Over the past ten years, the world has grown noisier. Within seconds, my kids can find the answer to whatever question they can conjure. I don’t have to tell anyone that we now have more information at our fingertips than at any time in history. The first year that I read for this series, the iP
hone had not been introduced to the public. Nor had Instagram, Pinterest, or Tumblr. Nor had Amazon’s Kindle, Google Chrome, or Netflix streaming.
Right now, as I write this foreword, Donald J. Trump is running for president of the United States. NASA just announced that for three consecutive months, the earth has broken high-temperature records.

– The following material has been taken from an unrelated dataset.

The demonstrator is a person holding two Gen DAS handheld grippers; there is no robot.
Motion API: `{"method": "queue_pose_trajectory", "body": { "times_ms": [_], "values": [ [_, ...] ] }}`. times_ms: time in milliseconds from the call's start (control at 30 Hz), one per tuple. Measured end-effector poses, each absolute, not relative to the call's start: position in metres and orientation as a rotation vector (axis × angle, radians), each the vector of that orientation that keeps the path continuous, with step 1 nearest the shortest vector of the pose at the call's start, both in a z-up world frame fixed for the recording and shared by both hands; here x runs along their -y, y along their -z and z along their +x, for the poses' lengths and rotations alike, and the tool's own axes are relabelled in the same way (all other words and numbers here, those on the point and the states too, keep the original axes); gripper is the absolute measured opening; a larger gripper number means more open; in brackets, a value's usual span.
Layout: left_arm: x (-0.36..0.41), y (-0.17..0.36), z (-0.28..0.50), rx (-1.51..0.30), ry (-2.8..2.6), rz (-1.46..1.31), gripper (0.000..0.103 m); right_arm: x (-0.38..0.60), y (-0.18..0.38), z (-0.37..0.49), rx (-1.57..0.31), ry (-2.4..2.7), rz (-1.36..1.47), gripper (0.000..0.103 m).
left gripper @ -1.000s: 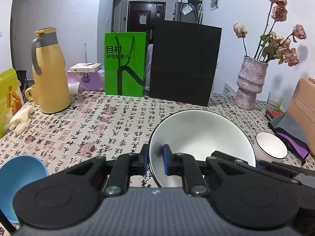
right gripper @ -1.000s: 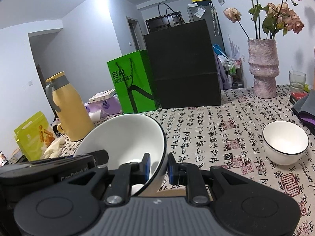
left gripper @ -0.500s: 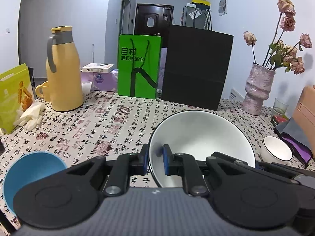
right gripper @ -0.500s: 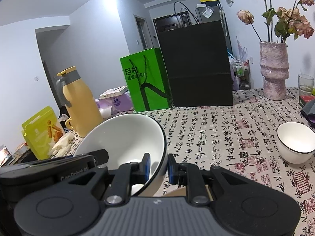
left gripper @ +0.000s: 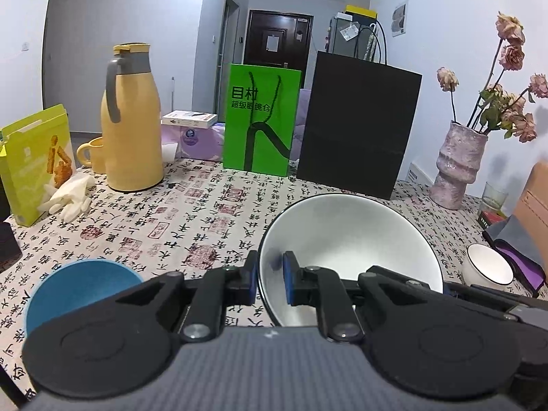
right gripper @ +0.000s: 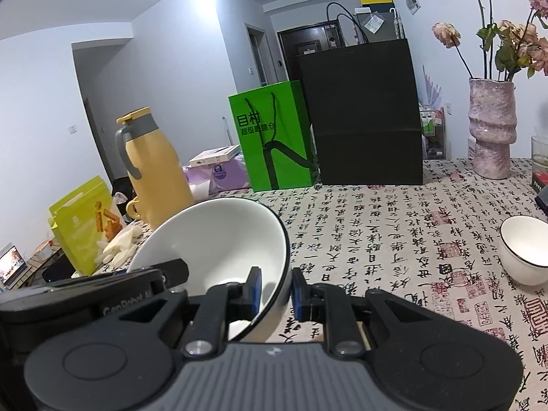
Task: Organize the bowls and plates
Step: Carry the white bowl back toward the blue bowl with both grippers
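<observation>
A large white bowl with a black rim (left gripper: 349,239) is held above the table by both grippers. My left gripper (left gripper: 269,274) is shut on its left rim. My right gripper (right gripper: 275,289) is shut on its right rim; the same bowl (right gripper: 219,239) fills the right wrist view's lower left. A blue bowl (left gripper: 78,291) sits on the table at lower left of the left wrist view. A small white bowl with a black rim (left gripper: 489,269) sits at the right; it also shows in the right wrist view (right gripper: 527,250).
A yellow thermos (left gripper: 132,120), yellow mug (left gripper: 90,154), green snack box (left gripper: 34,161) and white gloves (left gripper: 68,195) stand at left. A green bag (left gripper: 260,116) and black bag (left gripper: 356,126) stand at the back. A pink vase (left gripper: 457,164) and a glass (left gripper: 493,197) stand at right.
Both grippers have risen and pulled back with the large white bowl. More of the table and the blue bowl show now.
</observation>
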State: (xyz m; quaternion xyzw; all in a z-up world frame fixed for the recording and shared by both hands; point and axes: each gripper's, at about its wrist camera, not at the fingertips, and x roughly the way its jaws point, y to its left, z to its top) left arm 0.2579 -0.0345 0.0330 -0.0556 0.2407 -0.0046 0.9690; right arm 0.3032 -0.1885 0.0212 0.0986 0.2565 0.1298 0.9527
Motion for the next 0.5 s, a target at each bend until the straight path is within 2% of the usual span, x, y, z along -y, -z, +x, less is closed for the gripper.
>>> {"method": "queue_pose_trajectory", "body": {
  "times_ms": [500],
  "values": [
    [0.003,-0.036,0.245,-0.464,-0.016,-0.146,0.014,0.157,-0.026,0.297,-0.522,-0.293,0.175,0.017]
  ]
}}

Americans passionately, dangerously disagree over everything from Syrian refugees to gun control to when and how a new Supreme Court justice should be nominated. There is no shortage of subjects with the power to hijack our attention.
Here are some other things that held my attention this year: Ta-Nehisi Coates’s Between the World and Me; Maggie Nelson’s The Argonauts; Lily King’s Euphoria; Emily St. John Mandel’s Station Eleven; the Harry Potter books, which I am reading to my kids; the movies Brooklyn and Spotlight; the TV shows Transparent, House of Cards, and American Crime Story: The People v. O. J. Simpson. My children, my family, our bank account, my elderly father, my new dog, my friends, my email inbox, my Facebook account, my Twitter feed. Over the past year, I published and toured for my second novel and edited The Best American Short Stories 2015 and 100 Years of the Best American Short Stories. I worked to develop a new short story app. I wrote book reviews, consulted, and began writing my third novel.
Still, I don’t suspect that my life was much busier than anyone else’s—anyone else who reads fiction.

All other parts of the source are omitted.